Pour répondre à M. le député Ducrot, je peux l'assurer que la police non seulement ne se désengage pas de la sécurité routière, mais bien au contraire, notamment par le biais des opérations PréDiRe, s'applique à renforcer systématiquement sa présence sur le terrain, notamment lors des rentrées scolaires. Et c'est exactement l'inverse de ce que vous décrivez.
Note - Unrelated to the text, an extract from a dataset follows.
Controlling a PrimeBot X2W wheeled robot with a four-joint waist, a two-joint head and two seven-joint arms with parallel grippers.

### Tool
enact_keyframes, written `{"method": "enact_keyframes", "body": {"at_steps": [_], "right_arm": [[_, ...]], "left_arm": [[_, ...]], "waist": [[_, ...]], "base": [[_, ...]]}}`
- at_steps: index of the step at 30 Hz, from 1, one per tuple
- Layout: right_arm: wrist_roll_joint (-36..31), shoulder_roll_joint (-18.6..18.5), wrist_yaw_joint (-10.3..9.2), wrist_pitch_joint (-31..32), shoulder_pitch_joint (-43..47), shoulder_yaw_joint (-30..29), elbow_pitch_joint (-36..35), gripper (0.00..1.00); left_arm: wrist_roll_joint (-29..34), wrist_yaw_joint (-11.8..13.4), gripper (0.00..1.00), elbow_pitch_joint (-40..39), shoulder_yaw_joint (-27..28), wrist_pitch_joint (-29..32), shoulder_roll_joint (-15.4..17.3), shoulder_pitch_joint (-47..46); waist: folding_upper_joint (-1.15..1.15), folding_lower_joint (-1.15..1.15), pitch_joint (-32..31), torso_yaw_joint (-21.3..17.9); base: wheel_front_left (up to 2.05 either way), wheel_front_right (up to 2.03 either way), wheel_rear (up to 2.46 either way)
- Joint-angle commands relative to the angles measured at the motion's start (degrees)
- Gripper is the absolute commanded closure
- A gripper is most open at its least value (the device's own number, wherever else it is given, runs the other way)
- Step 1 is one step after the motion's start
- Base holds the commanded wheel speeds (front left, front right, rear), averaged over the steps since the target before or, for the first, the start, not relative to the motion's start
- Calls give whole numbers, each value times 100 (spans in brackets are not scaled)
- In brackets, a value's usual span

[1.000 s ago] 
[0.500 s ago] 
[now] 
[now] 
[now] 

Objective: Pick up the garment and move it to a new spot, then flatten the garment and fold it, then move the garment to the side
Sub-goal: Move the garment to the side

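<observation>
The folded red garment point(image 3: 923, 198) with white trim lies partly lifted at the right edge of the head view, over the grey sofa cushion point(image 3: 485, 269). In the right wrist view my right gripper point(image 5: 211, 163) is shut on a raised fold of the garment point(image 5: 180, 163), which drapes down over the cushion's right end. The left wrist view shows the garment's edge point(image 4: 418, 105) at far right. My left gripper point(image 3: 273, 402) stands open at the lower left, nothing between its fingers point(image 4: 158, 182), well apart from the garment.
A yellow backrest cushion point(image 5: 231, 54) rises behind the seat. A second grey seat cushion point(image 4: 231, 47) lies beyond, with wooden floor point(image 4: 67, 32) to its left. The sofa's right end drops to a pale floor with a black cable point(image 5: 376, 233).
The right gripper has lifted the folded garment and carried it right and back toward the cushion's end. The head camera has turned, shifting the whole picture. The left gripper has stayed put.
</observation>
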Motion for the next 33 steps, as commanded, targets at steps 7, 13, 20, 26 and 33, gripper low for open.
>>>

En terme d'effectif, je ne sais pas - vous connaissez les problèmes d'effectif de la police, toutes unités confondues - mais, en terme d'implication sur le terrain, j'affirme sans hésiter que sa présence est plus importante aujourd'hui qu'autrefois.

Pour vous dire l'importance que nous attachons à la sécurité routière, considérez ceci: auparavant, il y avait deux conférences de presse de la police pour présenter ses résultats, l'une sur la sécurité en général, l'autre sur la sécurité routière; je trouve cette dichotomie absurde, parce qu'aujourd'hui l'un des risques majeurs qu'effectivement toute personne, tout enfant en particulier, court, ce n'est pas tellement d'être victime d'un vilain délinquant la nuit, c'est surtout d'être renversé la journée sur un passage piéton ! Raison pour laquelle, pour bien montrer que l'insécurité routière est une composante majeure de la sécurité, j'ai regroupé aussi bien les statistiques que la présentation pour donner à la sécurité routière la visibilité et le degré de sérieux qu'elle doit avoir dans la politique genevoise.

Le Grand Conseil prend acte du rapport du Conseil d'Etat sur la motion 1495.